= Toshihide Ibaraki =

Japanese computer scientist (born 1940)

Toshihide Ibaraki (茨木 俊秀, born 1940) is a Japanese computer scientist and operations researcher known for his research on graph algorithms, databases, resource allocation, fractional programming, and metaheuristics. He is a professor emeritus and former dean of informatics at Kyoto University, and the former president of The Kyoto College of Graduate Studies for Informatics.

==Education and career==
Ibaraki studied engineering at Kyoto University, earning a bachelor's degree in 1963, master's degree in 1965, and doctorate in 1970.

He joined the Kyoto University faculty in 1969, taking a leave from 1983 to 1985 to work as a professor at the Toyohashi University of Technology. He eventually became dean of informatics at Kyoto University before retiring as professor emeritus. After retiring, in 2004, he became a professor at Kwansei Gakuin University. Next, he joined the Kyoto College of Graduate Studies for Informatics as a professor in 2009, and became the third president of the college in 2010, succeeding Toshiharu Hasegawa. He stepped down to become a professor and was succeeded as president by Shinji Tomita in 2023.

==Books==
Ibaraki is the author or coauthor of books including:
- Resource Allocation Problems: Algorithmic Approaches (with Naoki Katoh, MIT Press, 1988)
- Algorithmic Aspects of Graph Connectivity (with Hiroshi Nagamochi, Cambridge University Press, 2008)

==Recognition==
Ibaraki was listed as a Fellow of the Association for Computing Machinery in 1999, "for contributions to the theory and algorithms of discrete optimization, graphs and networks, and logical analysis of data with Boolean functions, as well as their applications". In 2000 he was named as a Fellow of the Information Processing Society of Japan, and of the Institute of Electronics, Information and Communication Engineers (IEICE) Engineering Sciences Society. He is also a Fellow of the Operations Research Society of Japan and of the Japanese Society for Applied Mathematics.
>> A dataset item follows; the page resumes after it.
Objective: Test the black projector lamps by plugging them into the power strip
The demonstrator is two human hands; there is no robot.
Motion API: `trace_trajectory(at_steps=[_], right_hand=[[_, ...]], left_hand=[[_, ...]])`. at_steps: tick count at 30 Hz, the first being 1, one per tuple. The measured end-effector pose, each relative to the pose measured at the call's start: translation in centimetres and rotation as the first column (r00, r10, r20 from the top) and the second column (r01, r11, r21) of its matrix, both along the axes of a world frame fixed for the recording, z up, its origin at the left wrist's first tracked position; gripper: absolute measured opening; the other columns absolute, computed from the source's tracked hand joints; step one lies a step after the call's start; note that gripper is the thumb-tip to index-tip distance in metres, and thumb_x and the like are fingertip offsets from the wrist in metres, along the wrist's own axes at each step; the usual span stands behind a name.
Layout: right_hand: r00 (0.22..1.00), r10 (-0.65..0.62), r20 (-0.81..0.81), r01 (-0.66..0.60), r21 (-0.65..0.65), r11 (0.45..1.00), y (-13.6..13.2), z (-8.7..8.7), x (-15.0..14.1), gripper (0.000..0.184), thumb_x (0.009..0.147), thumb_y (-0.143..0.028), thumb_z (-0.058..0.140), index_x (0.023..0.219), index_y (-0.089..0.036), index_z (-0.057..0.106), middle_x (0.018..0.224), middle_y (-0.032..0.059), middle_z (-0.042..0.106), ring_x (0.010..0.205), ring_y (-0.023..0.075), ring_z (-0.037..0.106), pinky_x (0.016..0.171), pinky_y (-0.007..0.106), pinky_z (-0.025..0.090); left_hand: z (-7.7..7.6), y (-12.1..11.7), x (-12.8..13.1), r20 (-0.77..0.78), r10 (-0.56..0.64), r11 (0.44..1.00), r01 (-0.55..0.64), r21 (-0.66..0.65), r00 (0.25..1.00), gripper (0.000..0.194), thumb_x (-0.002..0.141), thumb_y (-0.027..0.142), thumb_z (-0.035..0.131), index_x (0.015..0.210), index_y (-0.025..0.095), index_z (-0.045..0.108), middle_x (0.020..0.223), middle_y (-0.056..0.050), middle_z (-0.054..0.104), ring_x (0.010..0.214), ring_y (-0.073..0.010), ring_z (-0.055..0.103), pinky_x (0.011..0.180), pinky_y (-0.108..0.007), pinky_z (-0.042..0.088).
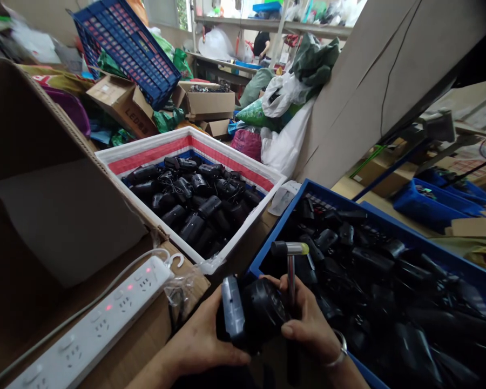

He was the 1970 recipient of the Yonezawa Prize of IEICE, and the 2001 recipient of the JAMS Prize of the International Society for Mathematical Sciences.

In 2004, the International Symposium on Discrete Algorithms and Optimization in Kyoto was held in honor of Ibaraki's retirement from Kyoto University. Selected papers from the conference were published in 2006 in a special issue of the journal Discrete Applied Mathematics, also dedicated to Ibaraki.